The Merger – Applying Technical And Fundamental Analysis To Your Trading

I would have to say that if I were to break trading down into only two categories that most, if not all, of you out there reading would agree that these two categories would be technical and fundamental trading. Now I realize that each of these includes multiple forms of trading, including speculation, investment, cash flow, capital appreciation, and many others, but at the root, you are either a technical or a fundamental trader.

Regardless of which approach you have built your trading style and strategies on, it is possible, necessary even, to build on it and grow it. This may mean tackling highly advanced, cash producing, delta-neutral strategies that incorporate short, long, options and equities. Or it could mean moving outside of your comfort zone, learning the other side of the coin, and merging technical and fundamental trading together.

  • Technical analysis (TA) is often regarded as an applied social science. It is the study of mob mentality via financial markets based on past price patterns. A mob is a very primitive social organism that is often swayed by peer pressure, will repeat behavior, and is predictable. TA is used to predict future price movements and to use that knowledge for profits.

  • Fundamental analysis is the more substantive method of market analysis, whereas the technicals are more speculative.  Fundamentalists study economic trends, earnings expectations, and market valuations, and they then invest in companies that they perceive are undervalued based on current results, future expectations, or a combination of both.

My Eyes Opened

I am a technical trader. I learned technical analysis because it was easy. I could see price action in my head, the patterns were clear on the charts, and I didn't need to worry about the fundamentals, or so I thought. The basic premise that technical analysis assumes is what drew me to it. The primary tenet is that all things are known by the market, and if they aren't in the moment, they soon would be, and that knowledge is represented in the price action and chart patterns.

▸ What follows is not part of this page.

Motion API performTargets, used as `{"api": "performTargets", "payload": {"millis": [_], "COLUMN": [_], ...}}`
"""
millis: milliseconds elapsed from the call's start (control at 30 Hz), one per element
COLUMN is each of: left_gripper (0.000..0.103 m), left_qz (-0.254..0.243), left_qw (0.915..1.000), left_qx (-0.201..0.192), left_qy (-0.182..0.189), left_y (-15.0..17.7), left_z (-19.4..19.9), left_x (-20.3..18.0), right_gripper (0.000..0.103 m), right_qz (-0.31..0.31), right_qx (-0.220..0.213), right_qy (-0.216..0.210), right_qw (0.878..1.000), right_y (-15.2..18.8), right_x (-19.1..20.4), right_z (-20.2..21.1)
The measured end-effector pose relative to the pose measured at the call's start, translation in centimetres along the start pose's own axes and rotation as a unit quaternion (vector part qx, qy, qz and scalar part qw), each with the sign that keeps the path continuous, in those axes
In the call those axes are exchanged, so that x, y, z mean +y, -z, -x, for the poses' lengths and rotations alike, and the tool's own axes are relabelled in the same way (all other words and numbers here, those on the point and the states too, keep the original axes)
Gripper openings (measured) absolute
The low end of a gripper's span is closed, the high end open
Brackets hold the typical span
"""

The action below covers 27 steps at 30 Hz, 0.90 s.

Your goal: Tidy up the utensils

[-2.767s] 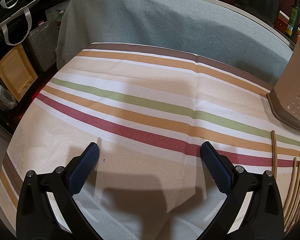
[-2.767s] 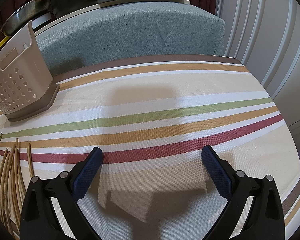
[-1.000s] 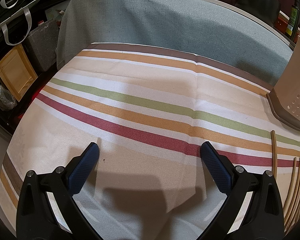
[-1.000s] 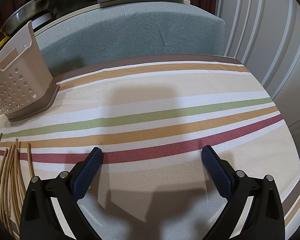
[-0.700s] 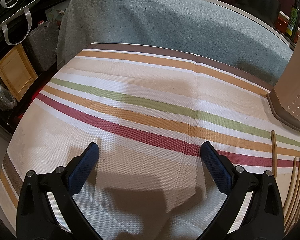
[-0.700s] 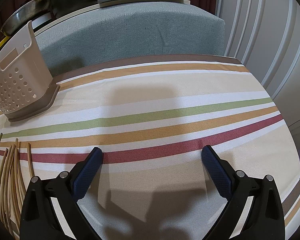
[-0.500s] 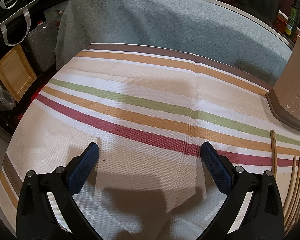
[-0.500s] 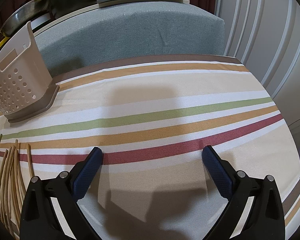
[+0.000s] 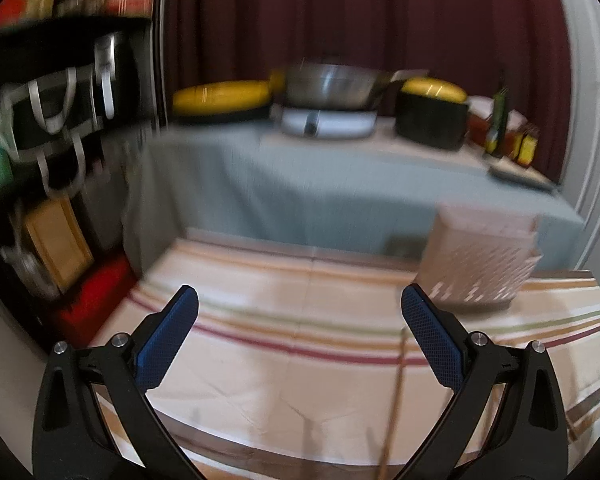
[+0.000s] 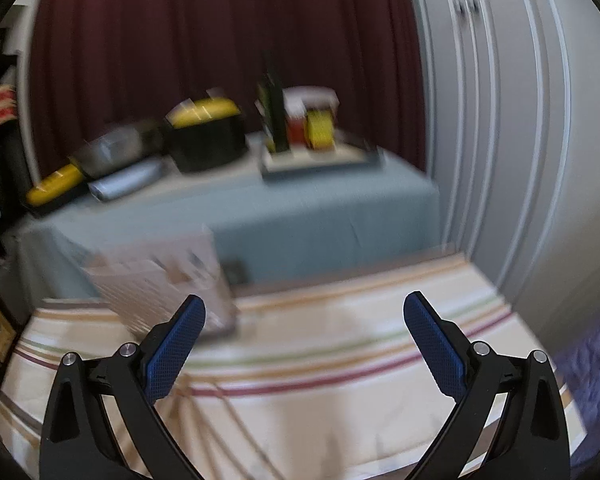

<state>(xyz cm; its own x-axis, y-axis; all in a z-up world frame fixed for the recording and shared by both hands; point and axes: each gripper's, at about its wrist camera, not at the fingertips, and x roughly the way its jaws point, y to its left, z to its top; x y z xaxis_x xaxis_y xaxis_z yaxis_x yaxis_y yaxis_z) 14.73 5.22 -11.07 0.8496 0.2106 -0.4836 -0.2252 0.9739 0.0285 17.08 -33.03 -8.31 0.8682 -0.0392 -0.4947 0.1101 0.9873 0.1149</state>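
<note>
Both views are blurred by motion. A beige perforated utensil holder (image 9: 478, 262) stands at the back right of the striped cloth (image 9: 280, 344) in the left wrist view, and at the back left (image 10: 156, 284) in the right wrist view. Thin wooden chopsticks (image 9: 396, 392) lie on the cloth near its front edge; they show as faint streaks (image 10: 236, 424) in the right wrist view. My left gripper (image 9: 298, 306) hangs open above the cloth, holding nothing. My right gripper (image 10: 304, 308) is open and empty too, high over the cloth.
Behind the striped table stands a grey-covered table (image 9: 340, 184) with a metal bowl (image 9: 332, 86), black and yellow containers (image 9: 432, 116) and bottles (image 9: 500, 128). Dark shelves with bags (image 9: 60, 100) are on the left. White cabinet doors (image 10: 520, 140) rise on the right.
Both grippers have risen fast and tilted up from just above the cloth, so the back table and curtain now show. The jaws stay open and empty.
</note>
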Motion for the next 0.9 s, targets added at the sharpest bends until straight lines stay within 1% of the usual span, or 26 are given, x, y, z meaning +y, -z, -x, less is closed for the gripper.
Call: {"api": "performTargets", "payload": {"millis": [67, 133, 233, 300, 400, 533, 700, 800, 900], "left_gripper": [0.099, 0.099, 0.099, 0.099, 0.099, 0.099, 0.099, 0.099, 0.099], "left_qz": [-0.014, -0.017, -0.013, -0.013, -0.010, -0.013, -0.019, -0.022, -0.027], "left_qw": [0.9995, 0.9984, 0.9964, 0.9956, 0.9948, 0.9939, 0.9918, 0.9903, 0.9898], "left_qx": [-0.027, -0.054, -0.082, -0.091, -0.096, -0.094, -0.114, -0.122, -0.127], "left_qy": [0.002, 0.009, 0.016, 0.022, 0.035, 0.057, 0.054, 0.062, 0.058], "left_y": [-1.5, -2.5, -3.5, -3.7, -3.8, -3.6, -3.3, -3.1, -3.0], "left_z": [2.9, 5.7, 8.8, 10.3, 11.7, 13.0, 14.7, 15.4, 15.8], "left_x": [-1.1, -1.7, -2.1, -2.2, -2.5, -2.9, -3.2, -3.3, -3.5], "right_gripper": [0.097, 0.097, 0.097, 0.097, 0.097, 0.097, 0.097, 0.097, 0.097], "right_qz": [0.010, 0.023, 0.041, 0.050, 0.055, 0.062, 0.063, 0.064, 0.065], "right_qx": [-0.026, -0.051, -0.077, -0.090, -0.104, -0.117, -0.126, -0.128, -0.130], "right_qy": [-0.011, -0.017, -0.027, -0.032, -0.040, -0.036, -0.041, -0.043, -0.043], "right_qw": [1.000, 0.998, 0.996, 0.994, 0.992, 0.991, 0.989, 0.989, 0.988], "right_y": [-1.0, -1.9, -2.2, -2.3, -2.3, -2.4, -2.1, -2.0, -1.9], "right_x": [1.0, 2.0, 3.2, 3.6, 3.8, 4.0, 4.0, 4.0, 4.1], "right_z": [2.6, 5.1, 8.1, 9.4, 10.8, 12.2, 13.4, 13.9, 14.1]}}
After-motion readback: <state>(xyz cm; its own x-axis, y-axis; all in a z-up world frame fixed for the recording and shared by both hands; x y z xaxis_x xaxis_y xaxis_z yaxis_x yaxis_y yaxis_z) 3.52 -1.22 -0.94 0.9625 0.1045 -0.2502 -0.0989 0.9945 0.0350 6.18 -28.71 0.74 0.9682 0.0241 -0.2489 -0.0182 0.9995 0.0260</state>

Another attraction was the tools. I could use moving averages, oscillators, histograms, Fibonnaccis, standard deviations, trend lines, and a little bit of artistic flair to trade without any concern for the news, earnings, economic trends or politics. I was basically right, and this worked for me and still does, except I reached a point where I began to become interested in the fundamentals, and then I began to notice how they affected market movement, and how that movement looked on the chart.

Suddenly my perspective was widened and I was able to see why sometimes the technical analysis worked and sometimes it didn't. The reason is because I was misreading signals and trading against the underlying trend. The thing about technical analysis that I was not paying attention to is that it is a cold mistress and many of the tools and signals are ambiguous without a fuller understanding of the market.

Ultimately the merger of fundamental and technical analysis is a natural fit. In essence, they are both sciences and, as such, complimentary to each other. If you think of the market as a living, breathing organism, then fundamental analysis is like a doctor doing an exam and technical analysis is the X-ray, C Scan or MRI the doctor uses to see what's going on inside the body. Another way to think about this is: as a technical trader, I like to have confirmation of indicators, and what better confirmation of technical trends is there than an underlying economic one to support it?

It's Not As Hard As You Think

I'm sure by now the techies are shrinking away from the thought of learning all those numbers, the fundamentalist from the thought of gambling on a chart. Let me assure you, this merger is not as hard as it may seem. Start simply, keep a journal, and you will slowly be able to bring the two disciplines into line with each other. I don't spend my days reading reports; all I do is keep up with the news and follow a few points of economic data.

I begin with US jobless claims. I track that report on a week to week basis, until I have an understanding of the trend, all the while slowly learning about other data points that tie into labor. I don't track the deep numbers that go into each data point, and I don't track things regionally. All I do is keep up with the weekly and monthly releases as they come out.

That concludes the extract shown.